Now, this was the very first season so they didn’t tell me a whole lot about the show before the interview other than that it’s a physical competition show that puts America’s toughest and most elite athletes against each other and it’s hosted by Steve Austin. Again, I was sold! I love competition and continuing to push myself. David Christopher

When I showed up for the interview, they had a short promo playing in the lobby of what the show would be like. It looked like this raw, intense and crazy battle that would push anyone to their limits. I guess they had it playing in there in case you decided this wasn’t for you after all…but I knew Immediately that I had to be a part of it!

Fast forward to several interviews/physical exams that the show requires and I’m sitting there in my hotel room the day before competition and the producers come in and prep me and congratulate me. At this point I know its go time. My mind is racing, adrenaline is up and I didn’t know what to expect 24 hours from then. I haven’t seen any of the competition yet and I had no clue where we would be going. Needless to say, I didn’t get a whole lot of sleep that night and come to find out, neither did the rest of the cast. I’m very grateful for the experience. It was a lot of fun. I met a great group of athletes and made some new friends.

MSM: Ric Drasin is one of our columnists and we are obviously a huge supporter of him. What was the experience like learning from him one-on-one with wrestling?
DC: With Ric, it was a great experience. Being a wrestling fan, I came to find out how respected he is. I remember looking into his training programs and reaching out to him. He was a real humble, genuine guy and that really added to the draw of training with him. Ric knows the business; he is very insightful with hands on experience. He makes you feel comfortable training with him no matter what level your at. I would definitely train with Ric again. david christopher ric drasin
MSM: Martial arts are an entirely different animal than training for bodybuilding and people fail to realize just how deep it gets. Give us a brief explanation of what goes into it – especially the mental aspect.
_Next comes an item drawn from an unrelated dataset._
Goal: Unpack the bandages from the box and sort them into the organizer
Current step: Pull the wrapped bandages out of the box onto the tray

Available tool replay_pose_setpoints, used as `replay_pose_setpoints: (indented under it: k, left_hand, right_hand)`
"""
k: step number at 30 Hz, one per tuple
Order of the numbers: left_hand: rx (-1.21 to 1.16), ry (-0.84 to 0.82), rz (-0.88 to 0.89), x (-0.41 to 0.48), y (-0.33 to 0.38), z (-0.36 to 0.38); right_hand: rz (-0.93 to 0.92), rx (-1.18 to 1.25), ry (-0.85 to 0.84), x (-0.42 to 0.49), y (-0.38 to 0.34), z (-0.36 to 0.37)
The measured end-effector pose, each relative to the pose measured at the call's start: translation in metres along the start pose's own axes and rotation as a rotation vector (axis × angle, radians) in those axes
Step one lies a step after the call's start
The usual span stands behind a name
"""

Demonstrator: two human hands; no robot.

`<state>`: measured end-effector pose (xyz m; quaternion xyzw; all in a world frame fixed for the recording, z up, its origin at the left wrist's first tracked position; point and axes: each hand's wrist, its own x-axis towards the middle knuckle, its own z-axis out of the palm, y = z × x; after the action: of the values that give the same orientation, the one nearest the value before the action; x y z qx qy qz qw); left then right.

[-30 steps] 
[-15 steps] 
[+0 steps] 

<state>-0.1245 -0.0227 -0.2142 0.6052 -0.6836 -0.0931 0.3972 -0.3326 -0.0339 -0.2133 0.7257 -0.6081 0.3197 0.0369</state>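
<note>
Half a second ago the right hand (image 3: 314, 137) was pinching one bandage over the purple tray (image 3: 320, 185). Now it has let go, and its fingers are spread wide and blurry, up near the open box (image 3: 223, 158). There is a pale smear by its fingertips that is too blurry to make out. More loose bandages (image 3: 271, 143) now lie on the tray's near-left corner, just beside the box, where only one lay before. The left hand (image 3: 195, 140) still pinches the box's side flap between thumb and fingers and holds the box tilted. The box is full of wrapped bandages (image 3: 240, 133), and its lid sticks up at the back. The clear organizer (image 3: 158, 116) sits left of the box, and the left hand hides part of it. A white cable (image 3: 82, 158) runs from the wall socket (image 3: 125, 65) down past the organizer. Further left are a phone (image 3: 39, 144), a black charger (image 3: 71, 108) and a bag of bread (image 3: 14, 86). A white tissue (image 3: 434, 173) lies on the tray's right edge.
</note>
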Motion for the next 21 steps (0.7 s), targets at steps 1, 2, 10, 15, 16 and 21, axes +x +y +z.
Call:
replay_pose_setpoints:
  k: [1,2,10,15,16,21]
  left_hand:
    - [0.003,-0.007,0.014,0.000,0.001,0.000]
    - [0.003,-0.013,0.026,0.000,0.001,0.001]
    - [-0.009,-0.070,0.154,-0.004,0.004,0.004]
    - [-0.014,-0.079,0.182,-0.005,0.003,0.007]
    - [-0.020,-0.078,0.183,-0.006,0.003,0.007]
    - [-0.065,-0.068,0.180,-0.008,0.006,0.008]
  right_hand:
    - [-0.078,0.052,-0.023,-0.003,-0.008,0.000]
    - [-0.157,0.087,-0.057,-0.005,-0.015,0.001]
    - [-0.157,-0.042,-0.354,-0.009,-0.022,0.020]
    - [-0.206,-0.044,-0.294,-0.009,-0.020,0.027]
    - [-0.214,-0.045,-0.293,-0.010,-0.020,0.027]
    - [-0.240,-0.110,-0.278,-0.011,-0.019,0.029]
DC: Yes, I agree that they’re very different. Although both types of training are similar in the aspect that they both require tremendous discipline/dedication.

With a competitive bodybuilder, typically, the primary focus is size and shape. Not too concerned with explosive movement or agility. With martial arts, it’s the opposite and more of an athletic requirement. The training is also entirely different from bodybuilding in the sense that the bigger you get as a martial artist, it may actually hinder you by requiring more oxygen to accommodate the muscles and slowing you down, making you less agile. (Not saying that a bigger guy can’t do martial arts.) Mentally, you have to remain completely focused, calm and learn how to channel your body’s energy.

I’m a musician but I’m also, an athlete and I enjoy various training styles. I want to continue to progress and challenge my body so I’ll train martial arts for a few hours and then go lift some weights in the gym directly afterwards. I believe its important to be well rounded.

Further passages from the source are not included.